*DESCRIPTION OF THE TASK:* Your answer consists of the lines in the data that contain "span". Copy each of them.

*INPUT DATA:*
*** Begin section ***

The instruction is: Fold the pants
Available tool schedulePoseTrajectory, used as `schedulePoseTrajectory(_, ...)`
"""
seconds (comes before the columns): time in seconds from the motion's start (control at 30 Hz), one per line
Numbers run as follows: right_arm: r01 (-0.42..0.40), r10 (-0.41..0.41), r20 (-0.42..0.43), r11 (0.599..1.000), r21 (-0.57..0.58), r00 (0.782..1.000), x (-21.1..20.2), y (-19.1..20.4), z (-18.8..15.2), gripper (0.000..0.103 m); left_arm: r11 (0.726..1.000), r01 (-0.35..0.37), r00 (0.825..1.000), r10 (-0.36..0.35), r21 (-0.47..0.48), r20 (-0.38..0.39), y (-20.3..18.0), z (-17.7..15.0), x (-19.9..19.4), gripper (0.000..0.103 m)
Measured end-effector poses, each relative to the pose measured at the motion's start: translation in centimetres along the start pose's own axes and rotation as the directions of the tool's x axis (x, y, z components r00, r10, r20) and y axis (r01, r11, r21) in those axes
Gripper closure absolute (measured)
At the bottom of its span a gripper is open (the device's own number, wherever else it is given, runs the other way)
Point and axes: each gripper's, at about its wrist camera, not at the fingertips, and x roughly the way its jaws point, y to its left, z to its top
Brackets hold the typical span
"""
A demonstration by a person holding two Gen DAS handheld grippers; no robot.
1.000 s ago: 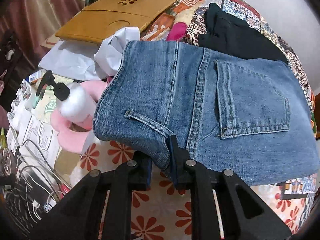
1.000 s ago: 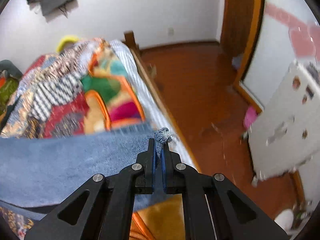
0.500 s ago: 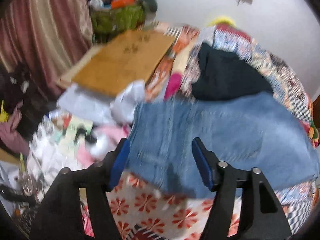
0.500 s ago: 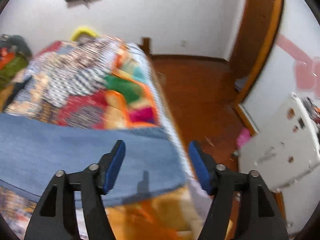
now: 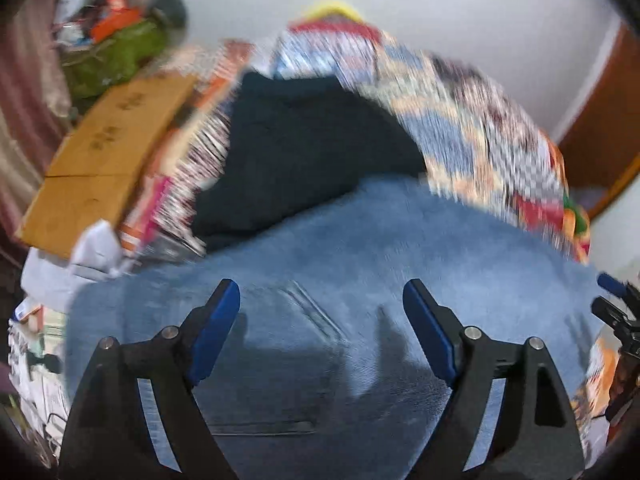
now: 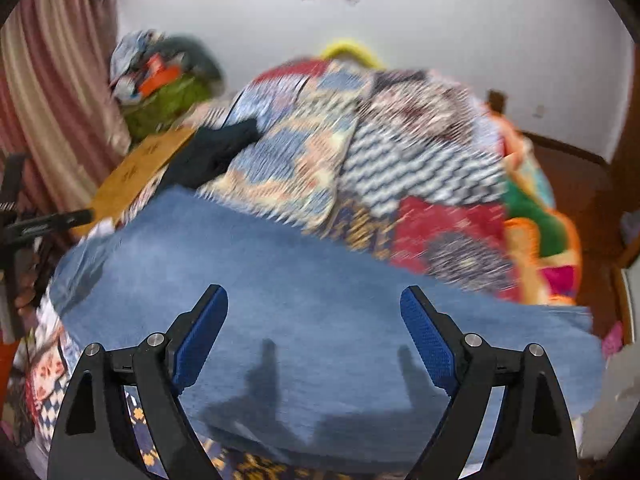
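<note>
On the bed, jeans lie released; both tools, left and right, now gape wide.

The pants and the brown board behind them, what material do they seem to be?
The pants look like denim: faded blue, matte, with a stitched pocket outline in the left wrist view. The brown board looks like wood or fibreboard, flat and stiff, though blur leaves this open.

Below my left gripper lie the jeans; beyond them a dark garment, a board to its left. Under my right gripper, jeans too, quilt behind.
</note>
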Motion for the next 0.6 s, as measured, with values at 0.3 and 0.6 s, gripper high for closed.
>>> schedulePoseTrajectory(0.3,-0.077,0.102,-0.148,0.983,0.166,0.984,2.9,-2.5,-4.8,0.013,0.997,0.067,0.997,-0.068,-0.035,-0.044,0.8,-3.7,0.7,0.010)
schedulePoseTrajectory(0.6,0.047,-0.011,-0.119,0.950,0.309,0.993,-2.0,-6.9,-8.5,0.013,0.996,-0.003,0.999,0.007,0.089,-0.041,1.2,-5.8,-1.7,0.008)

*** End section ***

*SOLVED PROBLEM:*
At the bottom of its span a gripper is open (the device's own number, wherever else it is given, runs the other way)
Brackets hold the typical span

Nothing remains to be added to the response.